Anthropogenic carbon dioxide (CO2) is being absorbed into the ocean, altering seawater chemistry, with potentially negative impacts on a wide range of marine organisms. The early life stages of invertebrates with internal and external aragonite structures may be particularly vulnerable to this ocean acidification. Impacts to cephalopods, which form aragonite cuttlebones and statoliths, are of concern because of the central role they play in many ocean ecosystems and because of their importance to global fisheries. Atlantic longfin squid (Doryteuthis pealeii), an ecologically and economically valuable taxon, were reared from eggs to hatchlings (paralarvae) under ambient and elevated CO2 concentrations in replicated experimental trials.

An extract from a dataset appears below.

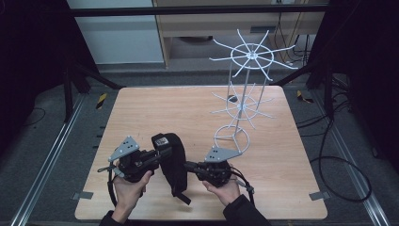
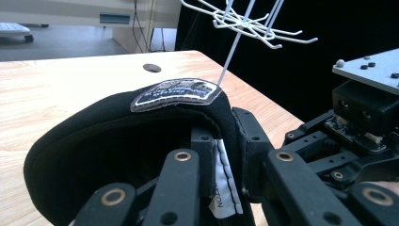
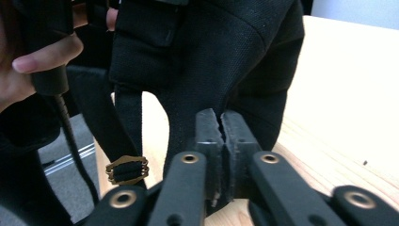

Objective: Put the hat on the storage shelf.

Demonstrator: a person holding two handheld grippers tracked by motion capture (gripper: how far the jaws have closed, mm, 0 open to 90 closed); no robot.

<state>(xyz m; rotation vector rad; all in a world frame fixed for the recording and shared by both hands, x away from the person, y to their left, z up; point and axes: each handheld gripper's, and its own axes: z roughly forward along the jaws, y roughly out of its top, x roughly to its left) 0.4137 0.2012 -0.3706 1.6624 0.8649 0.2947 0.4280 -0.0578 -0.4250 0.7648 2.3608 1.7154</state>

Animals raised under elevated pCO2 demonstrated significant developmental changes including increased time to hatching and shorter mantle lengths, although differences were small. Aragonite statoliths, critical for balance and detecting movement, had significantly reduced surface area and were abnormally shaped with increased porosity and altered crystal structure in elevated pCO2-reared paralarvae. These developmental and physiological effects could alter squid paralarvae behavior and survival in the wild, directly and indirectly impacting marine food webs and commercial fisheries.